Functions

cudss

CUDSS.cudssFunction
cudss(phase::String, solver::CudssSolver{T}, x::CuVector{T}, b::CuVector{T})
cudss(phase::String, solver::CudssSolver{T}, X::CuMatrix{T}, B::CuMatrix{T})
cudss(phase::String, solver::CudssSolver{T}, X::CudssMatrix{T}, B::CudssMatrix{T})
cudss(phase::String, solver::CudssBatchedSolver{T}, x::Vector{CuVector{T}}, b::Vector{CuVector{T}})
cudss(phase::String, solver::CudssBatchedSolver{T}, X::Vector{CuMatrix{T}}, B::Vector{CuMatrix{T}})
cudss(phase::String, solver::CudssBatchedSolver{T}, X::CudssBatchedMatrix{T}, B::CudssBatchedMatrix{T})

The parameter type T is restricted to Float32, Float64, ComplexF32, or ComplexF64.

The available phases are:

  • "reordering": Reordering;
  • "symbolic_factorization": Symbolic factorization;
  • "analysis": Reordering and symbolic factorization combined;
  • "factorization": Numerical factorization;
  • "refactorization": Numerical re-factorization;
  • "solve_fwd_perm": Applying reordering permutation to the right hand side before the forward substitution;
  • "solve_fwd": Forward substitution sub-step of the solving phase, including the local permutation due to partial pivoting;
  • "solve_diag": Diagonal solve sub-step of the solving phase (only needed for symmetric / hermitian indefinite matrices);
  • "solve_bwd": Backward substitution sub-step of the solving phase, including the local permutation due to partial pivoting;
  • "solve_bwd_perm": Applying inverse reordering permutation to the intermediate solution after the backward substitution. If matching (and scaling) is enabled, this phase also includes applying the inverse matching permutation and inverse scaling (as the matching permutation and scalings were used to modify the matrix before the factorization);
  • "solve_refinement": Iterative refinement;
  • "solve": Full solving phase, combining all sub-phases and (optional) iterative refinement.

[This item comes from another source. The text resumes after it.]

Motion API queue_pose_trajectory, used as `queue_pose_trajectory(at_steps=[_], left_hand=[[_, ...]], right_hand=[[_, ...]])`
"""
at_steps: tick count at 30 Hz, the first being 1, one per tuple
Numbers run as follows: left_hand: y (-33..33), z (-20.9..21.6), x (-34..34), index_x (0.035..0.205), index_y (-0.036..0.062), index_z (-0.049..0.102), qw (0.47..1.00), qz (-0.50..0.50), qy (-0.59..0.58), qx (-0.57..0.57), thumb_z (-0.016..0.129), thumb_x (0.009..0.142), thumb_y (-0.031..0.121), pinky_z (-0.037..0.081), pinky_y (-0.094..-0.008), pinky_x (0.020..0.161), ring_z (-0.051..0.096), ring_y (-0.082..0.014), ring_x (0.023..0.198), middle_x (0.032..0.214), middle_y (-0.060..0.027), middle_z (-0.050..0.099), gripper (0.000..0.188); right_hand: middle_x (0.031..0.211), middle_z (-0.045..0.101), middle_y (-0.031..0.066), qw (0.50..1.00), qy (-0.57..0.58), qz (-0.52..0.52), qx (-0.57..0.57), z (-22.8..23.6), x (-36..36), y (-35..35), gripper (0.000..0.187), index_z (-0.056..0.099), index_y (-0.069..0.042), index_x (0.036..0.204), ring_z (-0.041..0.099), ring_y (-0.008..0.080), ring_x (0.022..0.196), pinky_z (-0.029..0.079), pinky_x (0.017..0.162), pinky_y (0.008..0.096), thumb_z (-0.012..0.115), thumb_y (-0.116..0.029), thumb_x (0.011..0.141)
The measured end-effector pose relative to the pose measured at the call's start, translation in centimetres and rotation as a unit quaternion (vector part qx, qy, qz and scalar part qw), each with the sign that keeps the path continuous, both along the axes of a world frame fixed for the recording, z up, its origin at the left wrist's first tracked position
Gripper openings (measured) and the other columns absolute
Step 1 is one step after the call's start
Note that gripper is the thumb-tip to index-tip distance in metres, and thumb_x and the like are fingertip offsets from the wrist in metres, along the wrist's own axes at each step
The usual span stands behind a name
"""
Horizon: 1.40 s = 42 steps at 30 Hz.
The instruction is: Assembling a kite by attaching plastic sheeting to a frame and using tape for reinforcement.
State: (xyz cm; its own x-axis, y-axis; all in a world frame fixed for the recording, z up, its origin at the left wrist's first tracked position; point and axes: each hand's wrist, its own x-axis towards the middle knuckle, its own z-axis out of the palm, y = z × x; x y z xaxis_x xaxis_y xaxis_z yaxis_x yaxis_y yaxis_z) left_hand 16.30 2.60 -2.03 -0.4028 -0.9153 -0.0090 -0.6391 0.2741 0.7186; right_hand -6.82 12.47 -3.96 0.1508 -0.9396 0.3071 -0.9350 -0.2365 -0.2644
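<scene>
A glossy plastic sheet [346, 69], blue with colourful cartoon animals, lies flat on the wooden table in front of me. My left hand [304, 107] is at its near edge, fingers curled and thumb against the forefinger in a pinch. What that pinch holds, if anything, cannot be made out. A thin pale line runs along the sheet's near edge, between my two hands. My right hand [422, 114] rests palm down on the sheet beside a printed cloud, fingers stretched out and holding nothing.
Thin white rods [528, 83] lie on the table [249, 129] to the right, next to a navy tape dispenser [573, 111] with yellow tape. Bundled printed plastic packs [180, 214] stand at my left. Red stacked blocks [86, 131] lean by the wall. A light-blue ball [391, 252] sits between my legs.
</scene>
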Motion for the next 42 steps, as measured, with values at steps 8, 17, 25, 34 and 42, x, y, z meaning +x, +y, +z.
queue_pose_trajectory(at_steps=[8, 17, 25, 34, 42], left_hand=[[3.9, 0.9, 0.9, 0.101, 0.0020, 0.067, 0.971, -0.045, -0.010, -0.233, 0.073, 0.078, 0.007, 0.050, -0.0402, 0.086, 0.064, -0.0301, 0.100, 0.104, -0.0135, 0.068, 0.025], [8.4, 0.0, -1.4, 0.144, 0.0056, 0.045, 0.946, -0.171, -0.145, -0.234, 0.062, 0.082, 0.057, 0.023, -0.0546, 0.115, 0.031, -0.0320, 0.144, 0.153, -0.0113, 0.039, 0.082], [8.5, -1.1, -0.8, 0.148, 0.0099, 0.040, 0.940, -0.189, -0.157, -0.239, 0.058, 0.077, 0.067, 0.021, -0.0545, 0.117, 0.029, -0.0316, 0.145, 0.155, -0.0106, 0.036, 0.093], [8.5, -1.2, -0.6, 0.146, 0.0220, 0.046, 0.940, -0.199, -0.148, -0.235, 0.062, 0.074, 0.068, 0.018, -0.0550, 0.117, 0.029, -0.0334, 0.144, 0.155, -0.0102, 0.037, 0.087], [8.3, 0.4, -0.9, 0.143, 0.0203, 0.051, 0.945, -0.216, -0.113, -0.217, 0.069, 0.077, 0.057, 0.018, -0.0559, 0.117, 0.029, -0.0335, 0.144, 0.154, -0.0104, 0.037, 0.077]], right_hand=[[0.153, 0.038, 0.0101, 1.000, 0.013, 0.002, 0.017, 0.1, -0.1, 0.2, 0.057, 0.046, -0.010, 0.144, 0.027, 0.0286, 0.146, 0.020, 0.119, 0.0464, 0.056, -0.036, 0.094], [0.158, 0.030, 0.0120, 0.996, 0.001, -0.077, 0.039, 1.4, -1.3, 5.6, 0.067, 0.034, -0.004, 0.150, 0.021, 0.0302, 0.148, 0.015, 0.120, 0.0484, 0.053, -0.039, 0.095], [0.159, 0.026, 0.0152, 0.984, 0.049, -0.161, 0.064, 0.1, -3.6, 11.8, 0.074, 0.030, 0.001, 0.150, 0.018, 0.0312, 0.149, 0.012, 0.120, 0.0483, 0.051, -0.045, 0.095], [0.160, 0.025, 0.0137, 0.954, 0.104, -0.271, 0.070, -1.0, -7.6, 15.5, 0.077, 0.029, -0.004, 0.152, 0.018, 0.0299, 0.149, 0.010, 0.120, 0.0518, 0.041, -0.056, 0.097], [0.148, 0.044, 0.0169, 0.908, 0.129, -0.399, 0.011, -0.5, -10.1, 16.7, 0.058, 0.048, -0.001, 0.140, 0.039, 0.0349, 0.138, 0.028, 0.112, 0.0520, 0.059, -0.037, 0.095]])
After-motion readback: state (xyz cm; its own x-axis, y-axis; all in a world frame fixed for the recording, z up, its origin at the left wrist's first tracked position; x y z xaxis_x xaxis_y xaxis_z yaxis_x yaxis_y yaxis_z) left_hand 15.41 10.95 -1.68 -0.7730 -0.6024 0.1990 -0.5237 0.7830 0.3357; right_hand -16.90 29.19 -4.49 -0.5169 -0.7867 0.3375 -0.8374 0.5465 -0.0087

When the Schur complement mode is enabled (option "schur_mode" set to 1), a specific combination of phases is required. For that reason, we added shorthand phases:

  • "solve_fwd_schur": combines the phases "solve_fwd_perm", "solve_fwd", and "solve_diag";
  • "solve_bwd_schur": combines the phases "solve_bwd" and "solve_bwd_perm".
source

cudss_update

CUDSS.cudss_updateFunction
cudss_update(solver::CudssSolver{T,INT}, A::CuSparseMatrixCSR{T,INT})
cudss_update(solver::CudssSolver{T,INT}, rowPtr::CuVector{INT}, colVal::CuVector{INT}, nzVal::CuVector{T})
cudss_update(solver::CudssBatchedSolver{T,INT}, A::Vector{CuSparseMatrixCSR{T,INT}})
cudss_update(matrix::CudssMatrix{T}, b::CuVector{T})
cudss_update(matrix::CudssMatrix{T}, B::CuMatrix{T})
cudss_update(matrix::CudssMatrix{T,INT}, A::CuSparseMatrixCSR{T,INT})
cudss_update(matrix::CudssMatrix{T,INT}, rowPtr::CuVector{INT}, colVal::CuVector{INT}, nzVal::CuVector{T})
cudss_update(matrix::CudssBatchedMatrix{T}, b::Vector{CuVector{T}})
cudss_update(matrix::CudssBatchedMatrix{T}, B::Vector{CuMatrix{T}})
cudss_update(matrix::CudssBatchedMatrix{T,INT}, A::Vector{CuSparseMatrixCSR{T,INT}})

The parameter type T is restricted to Float32, Float64, ComplexF32, or ComplexF64, while INT is restricted to Int32 or Int64.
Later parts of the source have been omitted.